Tactics versus strategy in Afghanistan

October 11, 2008

Reading the latest spate of news reports about U.S. policies in Afghanistan, one thing strikes me as troubling — the failure to distinguish between tactics and strategy. Military boffins argue about the exact meaning of those two words, but for the purposes of argument, let’s say that tactics are a means to an end, while strategy contains within it an understanding of the end to be attained.

Dust storm in Kabul/Ahmad MasoodU.S. Defense Secretary Robert Gates gave us an idea of the end earlier this week when he talked of reconciliation with the Taliban, while excluding anyone belonging to al Qaeda. ”There has to be ultimately, and I’ll underscore ultimately, reconciliation as part of a political outcome to this,” Gates said. ”That’s ultimately the exit strategy for all of us.”

Now let’s look at tactics.

According to the Los Angeles Times, the United States is considering training up Afghanistan’s tribal militias to fight the Taliban.  “The plan is controversial because it could extend the influence of warlords while undermining the government of President Hamid Karzai in Kabul,” the newspaper says. It adds that, “by focusing on tribal militias and local security, the approach resembles the U.S. campaign in Iraq, where former Sunni insurgents are paid to guard their neighborhoods.”

The New York Times picks up the same theme in its own story about the forthcoming National Intelligence Estimate – a report by American intelligence agencies due to be finished after the November presidential election — which it says concludes that Afghanistan is in a “downward spiral” and casts serious doubt on the ability of the Afghan government to stem the rise in the Taliban.

Displaced Afghan children from Helmand in Kabul/Ahmad Masood“The administration is considering whether the United States should devote more effort to working directly with tribal leaders in far-flung provinces, and possibly arming tribal militias, to fight the Taliban in places where Afghanistan’s army and police forces have been ineffective,” the New York Times says.

“The Bush administration had long resisted making tribal elders a centerpiece of American strategy in Afghanistan.
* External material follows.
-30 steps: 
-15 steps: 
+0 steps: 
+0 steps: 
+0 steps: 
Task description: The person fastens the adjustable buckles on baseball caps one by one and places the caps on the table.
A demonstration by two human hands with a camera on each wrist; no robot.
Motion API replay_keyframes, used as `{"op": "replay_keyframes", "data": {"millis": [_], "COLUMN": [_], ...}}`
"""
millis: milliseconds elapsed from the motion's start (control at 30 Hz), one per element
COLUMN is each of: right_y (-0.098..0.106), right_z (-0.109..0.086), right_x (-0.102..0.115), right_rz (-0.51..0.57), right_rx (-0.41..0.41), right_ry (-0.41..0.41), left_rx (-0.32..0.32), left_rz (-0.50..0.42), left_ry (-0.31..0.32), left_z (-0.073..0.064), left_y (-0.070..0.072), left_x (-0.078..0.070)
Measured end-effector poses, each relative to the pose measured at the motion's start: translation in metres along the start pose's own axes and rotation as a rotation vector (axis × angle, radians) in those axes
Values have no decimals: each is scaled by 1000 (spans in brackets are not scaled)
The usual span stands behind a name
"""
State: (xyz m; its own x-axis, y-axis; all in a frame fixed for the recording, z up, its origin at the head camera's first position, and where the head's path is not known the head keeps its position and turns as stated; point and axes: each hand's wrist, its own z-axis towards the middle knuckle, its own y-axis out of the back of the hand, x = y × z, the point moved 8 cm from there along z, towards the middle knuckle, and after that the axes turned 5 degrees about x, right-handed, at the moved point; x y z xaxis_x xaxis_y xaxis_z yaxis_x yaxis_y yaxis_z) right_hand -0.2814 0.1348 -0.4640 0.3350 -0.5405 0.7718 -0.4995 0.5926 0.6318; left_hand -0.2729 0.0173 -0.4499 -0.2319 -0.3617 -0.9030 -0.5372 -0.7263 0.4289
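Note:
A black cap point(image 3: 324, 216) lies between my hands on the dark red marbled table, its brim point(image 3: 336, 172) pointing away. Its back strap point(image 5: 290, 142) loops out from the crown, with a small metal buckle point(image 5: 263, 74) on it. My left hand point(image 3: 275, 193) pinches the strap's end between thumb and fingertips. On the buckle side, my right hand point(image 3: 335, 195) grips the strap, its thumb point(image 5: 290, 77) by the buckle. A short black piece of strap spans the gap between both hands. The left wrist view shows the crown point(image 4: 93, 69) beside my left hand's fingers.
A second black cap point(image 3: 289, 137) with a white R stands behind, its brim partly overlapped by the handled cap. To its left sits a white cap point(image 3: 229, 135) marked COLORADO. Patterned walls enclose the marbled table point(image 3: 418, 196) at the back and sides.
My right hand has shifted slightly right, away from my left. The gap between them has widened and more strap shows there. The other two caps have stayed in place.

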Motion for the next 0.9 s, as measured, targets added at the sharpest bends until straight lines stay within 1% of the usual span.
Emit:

American officials had hoped instead that strong national institutions like the Afghan Army could protect the Afghan population, but the escalating violence this year has forced a reassessment of the value of the tribal system for counterinsurgency operations.”

As a tactic, training or arming tribal militias does not contradict an overall strategy of forcing the Taliban into peace talks, presumably after they have been suitably weakened by their fellow Afghans. Even the 19th century Prussian military strategist Carl von Clausewitz argued that one of the objectives of war was to destroy the effective strength of the enemy.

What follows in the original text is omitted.